How does this idea of the key of David (Isaiah 22:20–22) translate to the local assembly at Philadelphia (Revelation 3:7)?

 

This text is from a transcript of a talk by David Gooding, entitled ‘The Salvation of the Lord’ (2001).

The letters to the churches in Revelation 2–3 are exceedingly interesting for their references to the Old Testament, are they not? And if you plot the references to the Old Testament throughout the seven letters, you will find that they come in order chronologically from Genesis to the exile of Israel to Babylon. In the letter to Ephesus, we read, 'To the one who conquers I will grant to eat of the tree of life, which is in the paradise of God' (Revelation 2:7). The word for 'paradise' is the word that the Greek translation uses for the garden of Eden.
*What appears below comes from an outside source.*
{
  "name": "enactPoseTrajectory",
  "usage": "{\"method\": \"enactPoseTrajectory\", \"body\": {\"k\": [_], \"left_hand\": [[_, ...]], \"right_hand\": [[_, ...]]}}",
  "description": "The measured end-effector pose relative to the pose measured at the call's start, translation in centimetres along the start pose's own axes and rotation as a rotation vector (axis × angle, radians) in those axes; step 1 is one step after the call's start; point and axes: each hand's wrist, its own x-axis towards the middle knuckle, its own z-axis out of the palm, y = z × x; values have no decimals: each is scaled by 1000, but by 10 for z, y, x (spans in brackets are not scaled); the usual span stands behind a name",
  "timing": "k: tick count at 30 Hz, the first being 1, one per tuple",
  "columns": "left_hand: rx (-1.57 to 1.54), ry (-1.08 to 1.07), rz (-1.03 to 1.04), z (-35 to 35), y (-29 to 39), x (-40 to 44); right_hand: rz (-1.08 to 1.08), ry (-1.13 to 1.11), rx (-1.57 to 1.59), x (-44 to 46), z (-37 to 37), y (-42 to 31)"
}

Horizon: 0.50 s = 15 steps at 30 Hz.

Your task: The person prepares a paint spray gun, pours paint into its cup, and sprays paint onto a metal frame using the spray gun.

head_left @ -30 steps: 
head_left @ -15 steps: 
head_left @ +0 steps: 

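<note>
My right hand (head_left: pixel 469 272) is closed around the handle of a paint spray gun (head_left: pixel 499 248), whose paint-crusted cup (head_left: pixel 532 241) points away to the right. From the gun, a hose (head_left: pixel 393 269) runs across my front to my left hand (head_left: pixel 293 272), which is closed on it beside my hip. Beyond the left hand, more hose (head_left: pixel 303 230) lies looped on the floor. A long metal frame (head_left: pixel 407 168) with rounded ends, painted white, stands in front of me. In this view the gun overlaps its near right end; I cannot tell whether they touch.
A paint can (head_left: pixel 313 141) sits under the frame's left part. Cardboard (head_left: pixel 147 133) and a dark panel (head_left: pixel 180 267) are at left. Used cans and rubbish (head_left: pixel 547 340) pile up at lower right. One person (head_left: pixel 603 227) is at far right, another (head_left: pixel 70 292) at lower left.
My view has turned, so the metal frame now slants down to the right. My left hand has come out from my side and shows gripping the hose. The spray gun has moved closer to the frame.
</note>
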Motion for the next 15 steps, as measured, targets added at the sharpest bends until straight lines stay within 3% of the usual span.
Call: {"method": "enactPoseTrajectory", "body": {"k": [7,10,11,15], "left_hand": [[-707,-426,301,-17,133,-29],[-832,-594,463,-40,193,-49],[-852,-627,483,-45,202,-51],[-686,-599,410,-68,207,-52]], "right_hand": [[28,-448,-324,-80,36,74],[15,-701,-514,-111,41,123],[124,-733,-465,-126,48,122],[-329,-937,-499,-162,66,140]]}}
The tree of life was in the garden of Eden, wasn't it? And when Adam and Eve sinned, they got shut out from the garden and from the tree of life. They got removed out of their place. In the first letter to Ephesus, therefore, the Old Testament allusion is to the tree of life in the garden of Eden, from which Adam and Eve got shut out. The warning to the church is, 'I will come to you and remove your lampstand from its place, unless you repent' (Revelation 2:5). And the promise to the overcomer is, 'I will grant to eat of the tree of life, which is in the paradise of God.'

Similarly, the oppression and the prison mentioned in the next church (Revelation 2:8–11) has, as its Old Testament counterpart, the word of God through the flaming torch and furnace at the covenant with Abraham (Genesis 15). He is told that his seed would be oppressed and have tribulation in a foreign land for a specific time, and then would come out. The Jews often take that as a specific reference to the furnace of the Egyptian affliction of the nation.

Church number three mentions Balaam and the way he taught Balak to cast a stumbling block before the Israelites (Revelation 2:14). And that, therefore, is a reference to the book of Numbers, chapter 22.

Church number four has a reference to Jezebel (Revelation 2:20). You have moved on to the book of Kings, haven't you?

Church number five is Sardis, whose works are not complete. The promise is, 'I will never blot his name out of the book of life' (Revelation 3:5). You'll find those terms used of the period in Israel around about Jeroboam the second. The works of the king before him were not complete. When he went to visit the dying Elisha, Elisha said, 'Take your arrows and smite them upon the ground.' And the good man took them and smote them three times, and then stopped. And Elisha rebuked him. 'You should have hit them on the ground six times, and then your enemy would have been consumed; but you gave up half way, didn't you? Your work is not complete.' And the history says in that time God began to cut Israel short, but he didn't eliminate them, for he said that he would not blot out their names (see 2 Kings 13:14–23).

Oh, but now you come to the key of the house of David. And this is later on now. It is 2 Kings. You have got beyond Jezebel and beyond Jeroboam the second, in Israel. But with the sixth church, that is Philadelphia, you have come to Hezekiah's time and 'the key of the house of David'.

And the last church is threatened with the Lord saying that if they did not repent, 'I will spit you out of my mouth' (Revelation 3:16), reminding us of what God said to the Israelites when they entered the land. In both Leviticus and again in Deuteronomy, he says, 'Don't you behave like the Canaanites, because if you do the land will spew you out like it did at the exile' (see Leviticus 18:28; Deuteronomy 28:36–37).

So, the references in the churches in Revelation 2–3 are going right through the Old Testament. They go along a chronological route, from Genesis to the exile. When we come to the notion of the house of David in the church of Philadelphia, my point is to say that the very allusion takes us back to the house of David and what it stood for among the nations. That is only a simple exposition and application, but when our Lord identifies himself in this way, that he has the key of David, he is pointing to what David stood for.